5 Replies Latest reply on Apr 21, 2016 8:59 AM by niverson

    mlnx_add_kernel_support.sh and magic version errors.

    niverson

      I have successfully built and installed ofed 3.2-2.0.0.0 on an Oracle Enterprise Linux 6.7 system. I tested this ofed installation in ethernet emulation mode with iperf3  and a ConnectX-4 port looping back to the other ConnectX-4 port on the same system. I disabled the internal loopback and configured nat to force the data to be issued over the physical IB cable.

       

      I used the same build and install sequence on a simulator system with a custom kernel based on Oracle Enterprise Linux 7.1. This system is failing "mst start"

       

      I used MLNX_OFED_LINUX-3.2-2.0.0.0-oel7.1-x86_64.tgz and the mlnx_add_kernel_support.sh completed without issue.

       

      Here is the uname info for the custom kernel the system is running:

      # uname -a

      Linux  4.1.12-32.el7uek-axnp.debug.070000.009400 #1 SMP Fri Jan 29 12:18:44 PST 2016 x86_64 x86_64 x86_64 GNU/Linux

       

       

      The extra modules directory is populated with what seems like the correct directories and files:

      # ls /usr/lib/modules/4.1.12-32.el7uek-axnp.debug.070000.009400/extra

      dmadriver_api_mod.ko  knem             pdgCommon.ko     slbmgr_api_mod.ko

      i40e.ko               ksimod.ko        pdgPm8018.ko     slbmgrmod.ko

      iser                  mlnx-ofa_kernel  pdgQlSan.ko      srp

      kernel-mft            nvdimm.ko        psg_services.ko  tdsmod.ko

       

      The mst modules are present:

      # ls ./usr/lib/modules/4.1.12-32.el7uek-axnp.debug.070000.009400/extra/kernel-mft/

      mst_pciconf.ko  mst_pci.ko

       

       

      However "mst start" fails for "version magic":

      # mst start

      Starting MST (Mellanox Software Tools) driver set

      Loading MST PCI modulemodprobe: ERROR: could not insert 'mst_pci': Exec format error

      - Failure: 1

      Loading MST PCI configuration modulemodprobe: ERROR: could not insert 'mst_pciconf': Exec format error

      - Failure: 1

      Create devices

      mst_pci driver not found

      Unloading MST PCI module (unused) - Success

      Unloading MST PCI configuration module (unused) - Success

       

      From dmesg:

      [ 2264.895260] mst_pci: version magic '4.1.12-32.el7uek-axnp.debug SMP mod_unload ' should be '4.1.12-32.el7uek-axnp.debug.070000.009400 SMP mod_unload '

      [ 2265.048972] mst_pciconf: version magic '4.1.12-32.el7uek-axnp.debug SMP mod_unload ' should be '4.1.12-32.el7uek-axnp.debug.070000.009400 SMP mod_unload '

       

       

      It looks like the .070000.009400 is being truncated off the "version magic" in the mst_pci and mst_pciconf modules.

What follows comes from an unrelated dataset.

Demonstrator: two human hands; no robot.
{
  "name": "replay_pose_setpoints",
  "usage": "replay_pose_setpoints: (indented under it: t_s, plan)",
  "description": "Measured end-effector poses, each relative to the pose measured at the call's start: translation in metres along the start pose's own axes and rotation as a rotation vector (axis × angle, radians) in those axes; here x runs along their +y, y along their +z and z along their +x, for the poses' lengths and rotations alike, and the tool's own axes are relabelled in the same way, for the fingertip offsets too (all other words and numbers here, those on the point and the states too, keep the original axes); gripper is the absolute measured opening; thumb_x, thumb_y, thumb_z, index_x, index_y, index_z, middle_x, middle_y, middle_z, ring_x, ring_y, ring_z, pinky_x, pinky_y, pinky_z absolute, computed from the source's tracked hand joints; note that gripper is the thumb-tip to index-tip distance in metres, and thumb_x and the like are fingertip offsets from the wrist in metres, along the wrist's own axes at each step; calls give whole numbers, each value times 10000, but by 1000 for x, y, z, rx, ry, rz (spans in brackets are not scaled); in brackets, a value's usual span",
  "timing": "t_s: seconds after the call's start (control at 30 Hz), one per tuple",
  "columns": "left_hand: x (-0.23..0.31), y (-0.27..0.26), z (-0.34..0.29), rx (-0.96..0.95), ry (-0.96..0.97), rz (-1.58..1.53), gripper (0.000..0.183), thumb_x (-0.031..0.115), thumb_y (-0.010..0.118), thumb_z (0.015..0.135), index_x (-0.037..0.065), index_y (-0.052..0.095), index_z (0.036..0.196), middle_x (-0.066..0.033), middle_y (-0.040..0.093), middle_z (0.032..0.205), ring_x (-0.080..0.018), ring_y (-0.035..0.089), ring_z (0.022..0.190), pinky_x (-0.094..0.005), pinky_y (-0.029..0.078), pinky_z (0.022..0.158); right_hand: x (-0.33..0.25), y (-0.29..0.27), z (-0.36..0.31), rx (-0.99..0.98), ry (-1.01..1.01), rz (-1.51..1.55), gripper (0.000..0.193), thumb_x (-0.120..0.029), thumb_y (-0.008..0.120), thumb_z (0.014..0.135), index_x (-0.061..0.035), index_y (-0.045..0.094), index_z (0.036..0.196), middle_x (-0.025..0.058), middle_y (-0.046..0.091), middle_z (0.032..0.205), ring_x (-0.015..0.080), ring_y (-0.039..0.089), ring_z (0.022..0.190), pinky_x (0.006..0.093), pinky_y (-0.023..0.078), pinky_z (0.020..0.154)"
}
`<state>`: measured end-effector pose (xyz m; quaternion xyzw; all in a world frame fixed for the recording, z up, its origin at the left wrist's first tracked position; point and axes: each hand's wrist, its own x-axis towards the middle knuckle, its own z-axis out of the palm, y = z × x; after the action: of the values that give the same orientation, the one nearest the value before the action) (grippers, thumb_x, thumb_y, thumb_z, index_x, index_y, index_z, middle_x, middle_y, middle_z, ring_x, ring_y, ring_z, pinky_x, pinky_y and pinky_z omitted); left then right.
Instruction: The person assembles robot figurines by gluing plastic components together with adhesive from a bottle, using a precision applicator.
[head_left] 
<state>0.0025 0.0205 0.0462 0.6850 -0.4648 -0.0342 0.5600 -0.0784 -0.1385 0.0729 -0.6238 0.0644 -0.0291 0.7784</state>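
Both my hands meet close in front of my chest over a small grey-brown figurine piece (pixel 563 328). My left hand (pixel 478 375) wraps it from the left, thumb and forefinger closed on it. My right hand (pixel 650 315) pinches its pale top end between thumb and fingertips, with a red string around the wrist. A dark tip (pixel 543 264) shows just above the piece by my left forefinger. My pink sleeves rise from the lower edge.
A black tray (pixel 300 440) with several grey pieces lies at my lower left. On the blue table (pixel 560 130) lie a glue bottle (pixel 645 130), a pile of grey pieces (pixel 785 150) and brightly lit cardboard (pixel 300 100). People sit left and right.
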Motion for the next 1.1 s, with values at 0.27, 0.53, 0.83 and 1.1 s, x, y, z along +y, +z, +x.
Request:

      Is there a string length limit for the kernel versioning in mlnx_add_kernel_support.sh?

        • Re: mlnx_add_kernel_support.sh and magic version errors.
          sophie

          Hi Nathan,

           

          Did you actually download and install the MFT package version 4.3.0 for Linux, which is required if you wanted to use the MFT utilities.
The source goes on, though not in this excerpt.